I frequently read about Islamo-Fascists (I like to make the first "a" long to emphasize their lameness) and recognize it as a word created to describe religious terrorists.

And I wondered if this term was a fair representation of this ignorant Texas father. Initially I agreed that since he was advocating book burning for religious reasons he probably qualified for his "I'm a sad little _______-Fascist" t-shirt. But then I began to wonder where we draw the line. Can I be in a line of future persecution and not know it? Granted, I'm a little more tolerant than Mr. Irony here, but will I someday be stigmatized for standing up for something I find destructive based on my faith? Is everything to be allowed for our students' instruction? For instance, I would probably get a little involved if my grandson's 5th grade curriculum advisor provided graphic books on Bestiality Porn or Satanic Dismemberment Rituals. I mean, you can turn off the TV when these kinds of stories pop up on the schedule, but the teacher is handing the kids the books and insisting on their being read and reported on.

I know these two subjects seem very far-fetched as possible reading selections for 5th grade, but maybe it's because their lobbyists are underpaid and unmotivated. It would have been hard to imagine school curriculum carrying Wiccan materials when I was taking my Senior Level courses at Indiana University for my teaching credential, but these subjects are now slipping into classes all across America.

Can we stand on the courthouse steps and disagree about these kinds of issues without stigma, and where do we draw the line? It seems to me this father, while certainly not the guy I want teaching the children's Sunday school class, has been willing to enter a conversation. He patiently went through the book page by page and identified the items he has problems with. That doesn't seem like the kind of behavior I see with most terrorists.

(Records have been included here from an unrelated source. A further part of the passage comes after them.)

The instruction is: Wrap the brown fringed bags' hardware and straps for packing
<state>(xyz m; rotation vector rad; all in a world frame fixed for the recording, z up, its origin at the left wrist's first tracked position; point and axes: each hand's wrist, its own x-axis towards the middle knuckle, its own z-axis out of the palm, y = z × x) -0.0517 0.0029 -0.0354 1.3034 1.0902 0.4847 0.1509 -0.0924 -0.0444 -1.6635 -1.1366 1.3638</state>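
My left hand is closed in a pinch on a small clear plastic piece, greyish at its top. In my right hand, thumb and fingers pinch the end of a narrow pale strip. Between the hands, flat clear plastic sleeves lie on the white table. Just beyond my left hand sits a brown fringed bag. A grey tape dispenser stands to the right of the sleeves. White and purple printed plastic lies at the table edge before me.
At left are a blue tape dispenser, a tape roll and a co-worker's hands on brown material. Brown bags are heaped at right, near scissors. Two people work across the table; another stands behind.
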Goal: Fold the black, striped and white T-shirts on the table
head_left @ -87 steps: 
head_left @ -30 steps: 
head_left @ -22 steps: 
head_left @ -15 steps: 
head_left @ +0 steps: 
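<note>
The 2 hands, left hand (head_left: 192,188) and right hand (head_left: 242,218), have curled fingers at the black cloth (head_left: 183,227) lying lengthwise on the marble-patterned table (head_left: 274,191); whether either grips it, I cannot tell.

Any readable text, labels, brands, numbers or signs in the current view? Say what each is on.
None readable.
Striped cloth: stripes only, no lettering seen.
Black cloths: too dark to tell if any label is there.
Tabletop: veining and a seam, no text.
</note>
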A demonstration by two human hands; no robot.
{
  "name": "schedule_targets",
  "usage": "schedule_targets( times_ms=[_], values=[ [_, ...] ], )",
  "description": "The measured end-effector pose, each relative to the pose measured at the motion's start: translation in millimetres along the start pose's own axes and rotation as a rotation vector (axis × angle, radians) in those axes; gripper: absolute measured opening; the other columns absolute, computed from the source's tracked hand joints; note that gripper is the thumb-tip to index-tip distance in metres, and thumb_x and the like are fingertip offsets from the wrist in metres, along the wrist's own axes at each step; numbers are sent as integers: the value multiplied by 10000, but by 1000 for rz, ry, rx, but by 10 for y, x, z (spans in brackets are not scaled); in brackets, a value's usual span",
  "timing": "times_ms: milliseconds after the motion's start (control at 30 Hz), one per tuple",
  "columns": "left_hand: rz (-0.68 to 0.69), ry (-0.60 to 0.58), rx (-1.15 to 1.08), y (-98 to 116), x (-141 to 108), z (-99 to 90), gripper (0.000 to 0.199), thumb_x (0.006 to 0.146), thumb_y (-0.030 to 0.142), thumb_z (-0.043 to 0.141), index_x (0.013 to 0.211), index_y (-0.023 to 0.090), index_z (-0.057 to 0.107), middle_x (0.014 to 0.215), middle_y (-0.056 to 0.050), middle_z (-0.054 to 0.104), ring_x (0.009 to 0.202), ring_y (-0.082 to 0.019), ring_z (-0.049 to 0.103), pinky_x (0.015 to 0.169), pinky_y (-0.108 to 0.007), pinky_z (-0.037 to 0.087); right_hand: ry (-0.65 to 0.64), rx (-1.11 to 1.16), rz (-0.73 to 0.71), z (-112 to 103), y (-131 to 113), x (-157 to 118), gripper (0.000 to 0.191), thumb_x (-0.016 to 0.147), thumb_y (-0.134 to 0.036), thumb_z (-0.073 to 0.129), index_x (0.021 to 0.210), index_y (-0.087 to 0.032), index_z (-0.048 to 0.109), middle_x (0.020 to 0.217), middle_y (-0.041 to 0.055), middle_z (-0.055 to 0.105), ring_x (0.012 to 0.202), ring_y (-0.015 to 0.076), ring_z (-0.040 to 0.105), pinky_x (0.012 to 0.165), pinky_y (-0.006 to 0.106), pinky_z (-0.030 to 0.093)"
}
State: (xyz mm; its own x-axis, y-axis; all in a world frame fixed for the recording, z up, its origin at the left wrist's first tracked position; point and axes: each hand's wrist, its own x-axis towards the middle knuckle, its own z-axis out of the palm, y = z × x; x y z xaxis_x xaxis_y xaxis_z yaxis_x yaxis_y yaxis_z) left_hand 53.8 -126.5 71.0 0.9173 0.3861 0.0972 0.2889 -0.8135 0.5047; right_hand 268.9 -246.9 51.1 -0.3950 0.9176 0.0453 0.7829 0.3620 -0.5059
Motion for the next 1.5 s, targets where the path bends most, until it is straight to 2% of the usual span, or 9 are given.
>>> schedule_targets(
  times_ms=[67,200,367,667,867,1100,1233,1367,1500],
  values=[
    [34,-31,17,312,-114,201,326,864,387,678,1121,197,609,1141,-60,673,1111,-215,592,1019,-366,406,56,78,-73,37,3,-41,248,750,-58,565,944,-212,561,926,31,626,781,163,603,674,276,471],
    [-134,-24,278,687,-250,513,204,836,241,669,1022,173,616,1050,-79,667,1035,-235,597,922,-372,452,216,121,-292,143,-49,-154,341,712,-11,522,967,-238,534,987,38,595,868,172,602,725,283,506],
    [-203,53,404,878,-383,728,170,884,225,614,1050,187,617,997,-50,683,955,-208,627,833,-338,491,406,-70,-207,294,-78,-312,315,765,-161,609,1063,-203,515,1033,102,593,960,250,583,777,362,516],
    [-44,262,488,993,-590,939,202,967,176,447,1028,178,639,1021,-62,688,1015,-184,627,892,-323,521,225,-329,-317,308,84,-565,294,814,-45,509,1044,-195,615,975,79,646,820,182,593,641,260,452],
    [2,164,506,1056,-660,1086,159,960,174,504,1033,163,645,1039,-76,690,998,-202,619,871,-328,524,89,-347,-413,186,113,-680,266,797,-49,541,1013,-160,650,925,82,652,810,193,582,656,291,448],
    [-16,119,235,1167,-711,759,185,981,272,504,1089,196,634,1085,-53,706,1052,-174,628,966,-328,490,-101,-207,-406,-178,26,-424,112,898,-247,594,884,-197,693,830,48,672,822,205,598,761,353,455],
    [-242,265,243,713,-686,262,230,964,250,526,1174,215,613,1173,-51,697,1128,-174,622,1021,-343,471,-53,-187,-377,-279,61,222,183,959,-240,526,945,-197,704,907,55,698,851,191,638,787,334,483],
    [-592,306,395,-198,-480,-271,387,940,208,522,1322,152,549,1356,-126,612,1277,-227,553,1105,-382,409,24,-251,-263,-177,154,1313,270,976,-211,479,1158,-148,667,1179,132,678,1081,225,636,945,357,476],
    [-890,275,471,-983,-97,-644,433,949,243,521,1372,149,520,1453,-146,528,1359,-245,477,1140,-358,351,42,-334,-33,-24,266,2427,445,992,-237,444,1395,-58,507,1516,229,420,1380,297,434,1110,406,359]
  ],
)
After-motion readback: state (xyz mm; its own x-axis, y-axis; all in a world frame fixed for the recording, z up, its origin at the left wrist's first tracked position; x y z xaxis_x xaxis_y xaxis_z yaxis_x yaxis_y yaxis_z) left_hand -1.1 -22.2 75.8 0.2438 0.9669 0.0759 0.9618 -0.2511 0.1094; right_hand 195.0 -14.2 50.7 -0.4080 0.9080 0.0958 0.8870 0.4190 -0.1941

Frankly, this is the time in his journey when his pastor should be inviting him out for coffee and helping him see that in this particular case the story and the academic culture evaluating the story for the last 30 years deem it worthy of a read. And his desire for his daughter to be allowed to read something else had been allowed. He had entered an arena that now produced scorn for Jesus not glory, and it was time to apologize and let your faith guide you. This isn't a holiness issue...except for you and your daughter...no one appointed you the holiness police for the other students. You've had your say and made your point. Now it's time to love these folks, forgive those who stigmatized you, get your daughter the new book, and pray for wisdom for the curriculum advisors of the district. There may be a time when we would make more of a fuss, but this isn't that time...etc.

That's the kind of thing pastors do all the time that people never see...the gentle corrections of a well meaning zealot who has been called to a life of love and light and thinks it happens because of his attention to holiness. It is the result of the greatest misunderstanding in the universe. But more on that in some other blog.